I read it again, but a premonitory twinge struck me the second time, particularly because the author had some knowledge regarding the layout of my property. And a paring knife was, in fact, missing from my cutlery block. Carefully refolding the letter, I slipped it into the pocket of my khakis and walked down the steps toward the lake.

As the sun cascaded through the hazy sky, beams of light drained like spilled paint across the western horizon. Looking at the lacquered lake suffused with deep orange, garnet, and magenta, I stood by the shore for several moments, watching two sunsets collide.

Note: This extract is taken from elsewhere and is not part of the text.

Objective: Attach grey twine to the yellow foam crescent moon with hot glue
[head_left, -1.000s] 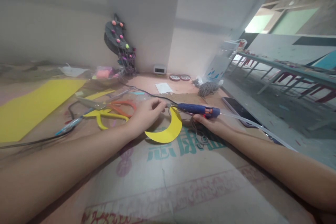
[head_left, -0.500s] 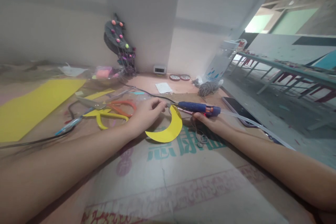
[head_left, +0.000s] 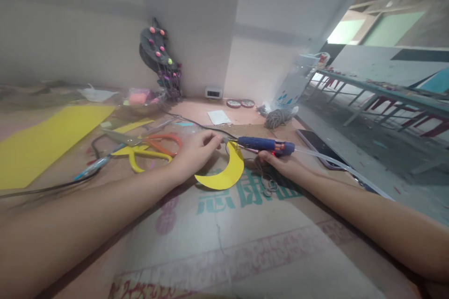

Against my better judgment, I followed the shoreline south and was soon tramping through a noisy bed of leaves. I’d gone an eighth of a mile when I stopped. At my feet, amid a coppice of pink flowering mountain laurel, I saw a miniature red flag attached to a strip of rusted metal thrust into the ground. The flag fluttered in a breeze that curled off the water. This has to be a joke, I thought, and if so, it’s a damn good one.

As I brushed away the dead leaves that surrounded the marker, my heart began to pound. The dirt beneath the flag was packed, not crumbly like undisturbed soil. I even saw half a footprint when I’d swept all the leaves away.

I ran back to the house and returned with a shovel. Because the soil had previously been unearthed, I dug easily through the first foot and a half, directly below where the marker had been placed. At two feet, the head of the shovel stabbed into something soft. My heart stopped. Throwing the shovel aside, I dropped to my hands and knees and clawed through the dirt. A rotten stench enveloped me, and as the hole deepened, the smell grew more pungent.

My fingers touched flesh. I drew my hand back in horror and scrambled away from the hole. Rising to my feet, I stared down at a coffee brown ankle, barely showing through the dirt. The odor of rot overwhelmed me, so I breathed only through my mouth as I took up the shovel again.

When the corpse was completely exposed, and I saw what a month of putrefaction could do to a human face, I vomited into the leaves. I kept thinking that I should have the stomach for this because I write about it. Researching the grisly handiwork of serial killers, I’d studied countless mutilated cadavers. But I had never smelled a human being decomposing in the ground, or seen how insects teem in the moist cavities.